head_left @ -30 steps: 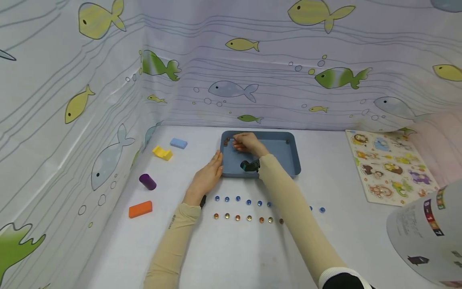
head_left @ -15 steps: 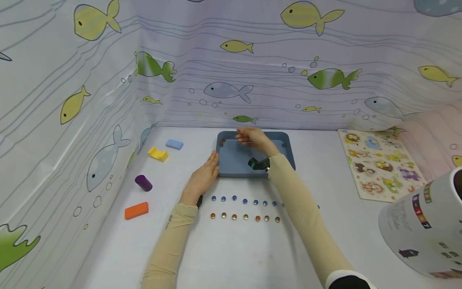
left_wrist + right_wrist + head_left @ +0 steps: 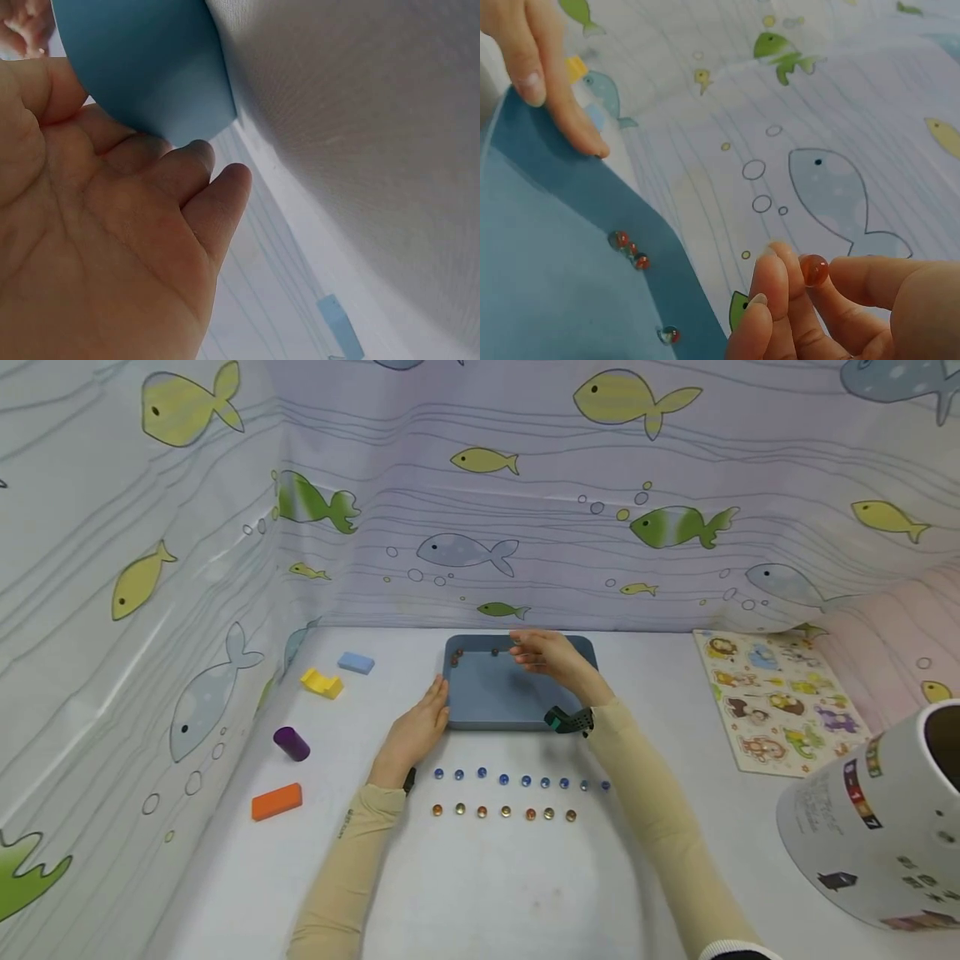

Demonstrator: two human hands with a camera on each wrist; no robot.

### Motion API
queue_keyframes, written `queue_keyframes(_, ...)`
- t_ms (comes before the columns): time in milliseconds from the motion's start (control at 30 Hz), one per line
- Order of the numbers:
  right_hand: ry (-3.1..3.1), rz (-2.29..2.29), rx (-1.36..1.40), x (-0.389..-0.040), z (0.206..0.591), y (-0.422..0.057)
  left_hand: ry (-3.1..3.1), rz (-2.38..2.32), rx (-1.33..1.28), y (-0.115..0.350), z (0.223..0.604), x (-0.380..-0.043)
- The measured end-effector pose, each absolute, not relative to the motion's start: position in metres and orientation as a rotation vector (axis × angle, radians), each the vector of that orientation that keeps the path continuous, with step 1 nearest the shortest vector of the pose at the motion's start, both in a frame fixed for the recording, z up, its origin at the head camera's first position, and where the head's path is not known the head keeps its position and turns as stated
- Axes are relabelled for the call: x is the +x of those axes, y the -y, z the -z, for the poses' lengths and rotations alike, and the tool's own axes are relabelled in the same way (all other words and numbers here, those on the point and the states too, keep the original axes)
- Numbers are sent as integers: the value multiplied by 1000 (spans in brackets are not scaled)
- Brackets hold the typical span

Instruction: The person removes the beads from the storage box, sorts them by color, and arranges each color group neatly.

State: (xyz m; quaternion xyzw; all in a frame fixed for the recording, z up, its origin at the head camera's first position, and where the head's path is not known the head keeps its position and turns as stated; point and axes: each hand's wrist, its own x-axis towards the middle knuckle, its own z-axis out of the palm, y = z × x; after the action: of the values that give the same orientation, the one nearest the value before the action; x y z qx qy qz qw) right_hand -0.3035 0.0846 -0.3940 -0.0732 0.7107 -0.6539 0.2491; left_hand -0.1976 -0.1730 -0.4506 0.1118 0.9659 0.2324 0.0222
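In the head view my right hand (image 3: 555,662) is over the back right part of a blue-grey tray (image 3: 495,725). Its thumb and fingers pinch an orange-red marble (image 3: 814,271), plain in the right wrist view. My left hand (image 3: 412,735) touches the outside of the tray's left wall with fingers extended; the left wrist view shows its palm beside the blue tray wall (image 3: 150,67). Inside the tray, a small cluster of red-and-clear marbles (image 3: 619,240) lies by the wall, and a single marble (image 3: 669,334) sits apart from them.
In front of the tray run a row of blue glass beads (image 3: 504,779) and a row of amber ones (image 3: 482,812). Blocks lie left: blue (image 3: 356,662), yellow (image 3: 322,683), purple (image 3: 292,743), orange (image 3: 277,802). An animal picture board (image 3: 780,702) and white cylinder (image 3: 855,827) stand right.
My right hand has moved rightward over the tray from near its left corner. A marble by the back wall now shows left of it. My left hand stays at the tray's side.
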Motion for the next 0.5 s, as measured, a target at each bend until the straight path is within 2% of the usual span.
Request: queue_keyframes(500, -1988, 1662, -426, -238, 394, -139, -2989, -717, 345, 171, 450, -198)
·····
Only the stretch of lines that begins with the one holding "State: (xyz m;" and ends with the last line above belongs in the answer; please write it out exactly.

State: (xyz m; quaternion xyzw; all in a frame fixed for the recording, z up, its origin at the head camera's first position, and where the head's path is not known the head keeps its position and turns as stated; point and axes: each hand's wrist, its own x-axis towards the middle knuckle, its own z-axis out of the palm, y = z × x; after the action: of the values that give the same orientation, the one nearest the value before the action; x y z qx qy qz qw) right_hand -0.3035 0.0846 -0.3940 -0.0732 0.7107 -0.6539 0.2491; left_hand -0.1976 -0.1730 -0.4506 0.1118 0.9659 0.2324 0.0222
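In the head view my right hand (image 3: 555,662) is over the back right part of a blue-grey tray (image 3: 495,725). Its thumb and fingers pinch an orange-red marble (image 3: 814,271), plain in the right wrist view. My left hand (image 3: 412,735) touches the outside of the tray's left wall with fingers extended; the left wrist view shows its palm beside the blue tray wall (image 3: 150,67). Inside the tray, a small cluster of red-and-clear marbles (image 3: 619,240) lies by the wall, and a single marble (image 3: 669,334) sits apart from them.
In front of the tray run a row of blue glass beads (image 3: 504,779) and a row of amber ones (image 3: 482,812). Blocks lie left: blue (image 3: 356,662), yellow (image 3: 322,683), purple (image 3: 292,743), orange (image 3: 277,802). An animal picture board (image 3: 780,702) and white cylinder (image 3: 855,827) stand right.
My right hand has moved rightward over the tray from near its left corner. A marble by the back wall now shows left of it. My left hand stays at the tray's side.
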Motion for the next 0.5 s, as measured, a target at each bend until the straight path is within 2% of the usual span.
Request: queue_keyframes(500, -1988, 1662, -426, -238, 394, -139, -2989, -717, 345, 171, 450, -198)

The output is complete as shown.